From the records below, output exactly the lines running from the line containing "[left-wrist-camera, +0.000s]" through the line containing "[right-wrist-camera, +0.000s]", and no others.

══ Material shown ══

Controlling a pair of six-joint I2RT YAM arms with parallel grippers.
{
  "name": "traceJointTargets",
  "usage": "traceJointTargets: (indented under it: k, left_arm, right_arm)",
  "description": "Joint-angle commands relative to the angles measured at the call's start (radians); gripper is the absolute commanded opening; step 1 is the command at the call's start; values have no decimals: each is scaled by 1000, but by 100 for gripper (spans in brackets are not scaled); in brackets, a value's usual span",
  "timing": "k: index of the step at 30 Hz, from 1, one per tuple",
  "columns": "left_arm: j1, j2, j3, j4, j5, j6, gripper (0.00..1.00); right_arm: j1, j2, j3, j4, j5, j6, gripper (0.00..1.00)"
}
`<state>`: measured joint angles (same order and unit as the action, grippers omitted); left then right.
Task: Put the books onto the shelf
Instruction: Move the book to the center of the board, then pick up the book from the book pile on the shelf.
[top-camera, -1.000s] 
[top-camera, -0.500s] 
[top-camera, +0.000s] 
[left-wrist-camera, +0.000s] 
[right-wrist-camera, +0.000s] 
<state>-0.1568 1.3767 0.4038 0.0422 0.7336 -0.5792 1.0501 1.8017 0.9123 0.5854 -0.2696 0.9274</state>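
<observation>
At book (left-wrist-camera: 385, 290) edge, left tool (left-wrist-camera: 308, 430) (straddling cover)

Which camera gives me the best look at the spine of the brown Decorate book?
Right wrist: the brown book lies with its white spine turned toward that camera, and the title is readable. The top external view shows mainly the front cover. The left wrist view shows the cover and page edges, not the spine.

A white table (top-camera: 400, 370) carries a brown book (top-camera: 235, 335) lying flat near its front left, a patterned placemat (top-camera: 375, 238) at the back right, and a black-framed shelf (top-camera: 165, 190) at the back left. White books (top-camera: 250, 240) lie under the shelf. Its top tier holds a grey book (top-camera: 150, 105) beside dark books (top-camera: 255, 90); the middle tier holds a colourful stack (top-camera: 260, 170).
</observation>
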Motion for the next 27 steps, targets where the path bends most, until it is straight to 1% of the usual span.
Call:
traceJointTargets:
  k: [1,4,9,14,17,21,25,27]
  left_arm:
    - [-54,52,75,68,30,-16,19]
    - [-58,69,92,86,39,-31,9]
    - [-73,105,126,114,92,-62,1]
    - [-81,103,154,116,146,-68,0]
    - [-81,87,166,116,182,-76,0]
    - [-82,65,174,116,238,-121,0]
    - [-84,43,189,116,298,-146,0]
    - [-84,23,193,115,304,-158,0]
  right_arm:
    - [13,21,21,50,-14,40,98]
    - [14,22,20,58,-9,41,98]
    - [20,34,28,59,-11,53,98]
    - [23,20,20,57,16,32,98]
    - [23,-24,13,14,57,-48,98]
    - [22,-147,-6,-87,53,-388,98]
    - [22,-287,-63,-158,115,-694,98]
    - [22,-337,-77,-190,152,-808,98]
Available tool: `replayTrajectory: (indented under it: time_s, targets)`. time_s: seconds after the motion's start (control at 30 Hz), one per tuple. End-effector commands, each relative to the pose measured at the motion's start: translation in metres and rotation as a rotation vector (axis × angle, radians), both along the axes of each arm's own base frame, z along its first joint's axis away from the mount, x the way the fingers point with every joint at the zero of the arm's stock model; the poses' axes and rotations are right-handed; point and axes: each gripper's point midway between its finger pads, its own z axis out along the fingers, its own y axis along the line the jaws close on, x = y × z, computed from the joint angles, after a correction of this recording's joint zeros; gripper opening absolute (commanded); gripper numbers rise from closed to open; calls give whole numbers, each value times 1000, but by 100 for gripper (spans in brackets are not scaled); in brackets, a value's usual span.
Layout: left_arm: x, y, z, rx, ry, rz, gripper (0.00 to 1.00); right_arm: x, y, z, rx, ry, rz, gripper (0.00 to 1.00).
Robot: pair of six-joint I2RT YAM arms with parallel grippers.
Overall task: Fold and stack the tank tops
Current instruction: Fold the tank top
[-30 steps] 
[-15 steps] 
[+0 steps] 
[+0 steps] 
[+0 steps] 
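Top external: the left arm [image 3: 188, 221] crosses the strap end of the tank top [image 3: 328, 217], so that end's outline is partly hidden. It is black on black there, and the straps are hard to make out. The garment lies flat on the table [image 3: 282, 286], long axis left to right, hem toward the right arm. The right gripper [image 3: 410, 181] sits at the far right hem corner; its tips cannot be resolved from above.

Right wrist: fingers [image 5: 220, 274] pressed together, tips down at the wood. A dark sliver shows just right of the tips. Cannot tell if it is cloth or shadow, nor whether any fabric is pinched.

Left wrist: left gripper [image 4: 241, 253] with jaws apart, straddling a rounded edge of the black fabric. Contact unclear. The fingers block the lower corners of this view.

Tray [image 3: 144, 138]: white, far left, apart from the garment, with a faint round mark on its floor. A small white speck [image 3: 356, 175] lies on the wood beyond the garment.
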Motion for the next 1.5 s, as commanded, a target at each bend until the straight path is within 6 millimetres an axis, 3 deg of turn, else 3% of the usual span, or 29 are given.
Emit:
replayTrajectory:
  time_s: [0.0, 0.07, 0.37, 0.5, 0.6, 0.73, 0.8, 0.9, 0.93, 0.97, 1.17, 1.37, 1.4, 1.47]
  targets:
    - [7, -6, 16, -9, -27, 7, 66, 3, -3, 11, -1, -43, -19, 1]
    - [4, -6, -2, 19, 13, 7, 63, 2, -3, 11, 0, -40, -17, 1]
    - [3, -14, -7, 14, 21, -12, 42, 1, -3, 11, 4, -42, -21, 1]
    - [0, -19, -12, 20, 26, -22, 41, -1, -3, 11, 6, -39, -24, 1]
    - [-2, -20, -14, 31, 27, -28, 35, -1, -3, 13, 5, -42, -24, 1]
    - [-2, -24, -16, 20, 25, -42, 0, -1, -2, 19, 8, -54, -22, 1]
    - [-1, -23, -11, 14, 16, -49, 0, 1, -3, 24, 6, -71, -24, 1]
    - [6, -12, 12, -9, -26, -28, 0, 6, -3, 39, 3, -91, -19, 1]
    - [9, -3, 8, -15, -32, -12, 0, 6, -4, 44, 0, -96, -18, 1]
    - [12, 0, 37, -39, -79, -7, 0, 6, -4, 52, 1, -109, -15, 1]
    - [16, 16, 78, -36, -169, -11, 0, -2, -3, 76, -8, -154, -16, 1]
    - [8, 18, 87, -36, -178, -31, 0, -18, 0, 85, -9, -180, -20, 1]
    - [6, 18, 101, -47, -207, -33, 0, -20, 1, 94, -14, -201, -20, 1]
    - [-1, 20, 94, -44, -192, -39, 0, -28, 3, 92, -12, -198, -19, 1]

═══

## [Final answer]
[left-wrist-camera, +0.000s] 
[right-wrist-camera, +0.000s] 

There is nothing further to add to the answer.